166-million-year-old Jurassic dinosaur highway discovered beneath a British quarry | World News
A routine day at a limestone quarry in Oxfordshire has led to one of Britain’s most significant dinosaur discoveries in decades. Hidden beneath layers of clay, hundreds of fossilised footprints have emerged from a landscape that existed around 166 million years ago, when the region lay beside a warm, shallow lagoon rather than rolling countryside. Stretching across multiple trackways, the prints preserve the movements of giant plant-eating dinosaurs alongside one of the Jurassic’s best-known predators. Scientists believe the site could answer long-standing questions about how these animals travelled, behaved and shared their environment, with detailed digital records expected to support research for years to come.
How a British quarry revealed a 166-million-year-old dinosaur site
The footprints came to light at Dewars Farm Quarry after quarry worker Gary Johnson noticed a pattern of unusual ridges while clearing clay. According to the Oxford University Museum of Natural History, specialists from the Universities of Oxford and Birmingham were called in, leading to a week-long excavation involving more than 100 researchers.Around 200 footprints were uncovered across five extensive trackways dating to the Middle Jurassic, roughly 166 million years ago. The longest uninterrupted trail extends for more than 150 metres, making it the largest dinosaur footprint site yet recorded in the UK.The excavation team also captured more than 20,000 photographs. It used aerial drone surveys to create detailed three-dimensional models, allowing scientists to continue studying the site long after excavation had finished.
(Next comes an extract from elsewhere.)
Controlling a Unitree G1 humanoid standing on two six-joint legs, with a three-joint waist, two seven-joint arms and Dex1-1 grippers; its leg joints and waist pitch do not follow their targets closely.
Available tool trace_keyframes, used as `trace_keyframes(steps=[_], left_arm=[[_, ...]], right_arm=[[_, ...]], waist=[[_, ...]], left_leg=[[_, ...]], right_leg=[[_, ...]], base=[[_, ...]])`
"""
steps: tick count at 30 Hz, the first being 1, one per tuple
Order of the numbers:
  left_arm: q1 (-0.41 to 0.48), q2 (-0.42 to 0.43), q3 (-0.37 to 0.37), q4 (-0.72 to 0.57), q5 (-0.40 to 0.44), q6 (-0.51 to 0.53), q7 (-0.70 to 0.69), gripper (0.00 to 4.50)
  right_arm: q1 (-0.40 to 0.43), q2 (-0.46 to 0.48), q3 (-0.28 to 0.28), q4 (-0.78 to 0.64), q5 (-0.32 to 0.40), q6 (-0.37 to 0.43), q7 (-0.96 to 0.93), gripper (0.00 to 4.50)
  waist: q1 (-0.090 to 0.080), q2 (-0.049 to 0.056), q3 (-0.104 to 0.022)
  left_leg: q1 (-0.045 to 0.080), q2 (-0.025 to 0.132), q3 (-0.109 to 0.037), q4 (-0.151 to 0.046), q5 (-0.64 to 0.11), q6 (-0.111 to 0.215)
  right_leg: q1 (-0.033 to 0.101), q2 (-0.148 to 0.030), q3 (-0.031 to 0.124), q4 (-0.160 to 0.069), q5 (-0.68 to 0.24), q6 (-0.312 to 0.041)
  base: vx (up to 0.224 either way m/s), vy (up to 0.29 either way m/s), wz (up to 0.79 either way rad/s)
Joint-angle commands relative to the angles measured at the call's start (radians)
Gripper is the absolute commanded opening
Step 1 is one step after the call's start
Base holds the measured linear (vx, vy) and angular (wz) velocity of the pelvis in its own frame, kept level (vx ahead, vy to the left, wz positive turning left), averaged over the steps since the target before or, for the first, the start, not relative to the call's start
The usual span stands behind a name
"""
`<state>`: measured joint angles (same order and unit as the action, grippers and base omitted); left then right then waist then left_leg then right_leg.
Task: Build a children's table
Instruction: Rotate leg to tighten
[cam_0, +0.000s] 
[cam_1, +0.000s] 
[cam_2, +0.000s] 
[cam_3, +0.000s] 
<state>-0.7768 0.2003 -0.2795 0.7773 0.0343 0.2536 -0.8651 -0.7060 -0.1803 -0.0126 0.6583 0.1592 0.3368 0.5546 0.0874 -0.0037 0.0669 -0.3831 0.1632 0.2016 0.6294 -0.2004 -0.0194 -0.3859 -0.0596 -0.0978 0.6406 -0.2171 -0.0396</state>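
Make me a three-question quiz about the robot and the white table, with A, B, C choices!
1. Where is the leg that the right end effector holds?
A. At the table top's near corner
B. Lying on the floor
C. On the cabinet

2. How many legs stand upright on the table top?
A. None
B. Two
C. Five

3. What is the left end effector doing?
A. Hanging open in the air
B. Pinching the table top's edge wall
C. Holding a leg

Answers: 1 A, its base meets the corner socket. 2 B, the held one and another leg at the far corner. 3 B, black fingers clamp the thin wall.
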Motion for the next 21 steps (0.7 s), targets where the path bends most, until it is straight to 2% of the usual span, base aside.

Dinosaurs that roamed Oxfordshire 166 million years ago
Four of the trackways are believed to have been made by enormous sauropods, most likely Cetiosaurus, a long-necked herbivore that reached about 18 metres in length. The remaining trail belongs to Megalosaurus, the carnivorous dinosaur first described by scientists in 1824 and recognised by its distinctive three-toed footprints.One section of the quarry contains tracks from both animals crossing each other. While there is no evidence that they encountered one another, the overlapping paths offer an unusual snapshot of different dinosaur species moving across the same muddy ground.Speaking to NPR, Professor Kirsty Edgar of the University of Birmingham said the environment where the animals walked was “probably lagoonal” and may have resembled “the Florida Keys today.”
How Jurassic footprints help scientists understand dinosaur behaviour
Bones can reveal what a dinosaur looked like, but footprints preserve moments from its daily life. Scientists can estimate walking speed, direction of travel, body size and, in some cases, whether animals moved together.According to the Natural History Museum, trackways are especially valuable because they capture behaviour that skeletal fossils cannot preserve. As palaeontologist Dr Susannah Maidment explained, “Trackways are important because they preserve fossilised behaviour, something that we are unable to get from the bones of an animal alone.”The Oxfordshire footprints have survived in exceptional condition. The Oxford University Museum of Natural History said researchers can even observe how soft mud shifted beneath each step. Earth scientist Dr Duncan Murdock noted that the preservation is detailed enough to see “how the mud was deformed as the dinosaur’s feet squelched in and out,” helping scientists reconstruct the ancient lagoon environment.
Why Oxfordshire was a Jurassic dinosaur hotspot
Modern Oxfordshire is known for farmland and villages, but the landscape was once part of a tropical coastline bordering a shallow sea. The muddy flats where these footprints formed were also home to other dinosaurs, early mammals, pterosaurs and marine life.The county already occupies a special place in palaeontology. According to the Natural History Museum, the first dinosaur ever formally described by science was Megalosaurus, identified from Oxfordshire fossils in 1824 by geologist William Buckland. The newly uncovered trackways strengthen evidence that both giant sauropods and large meat-eating theropods inhabited the region during the Middle Jurassic.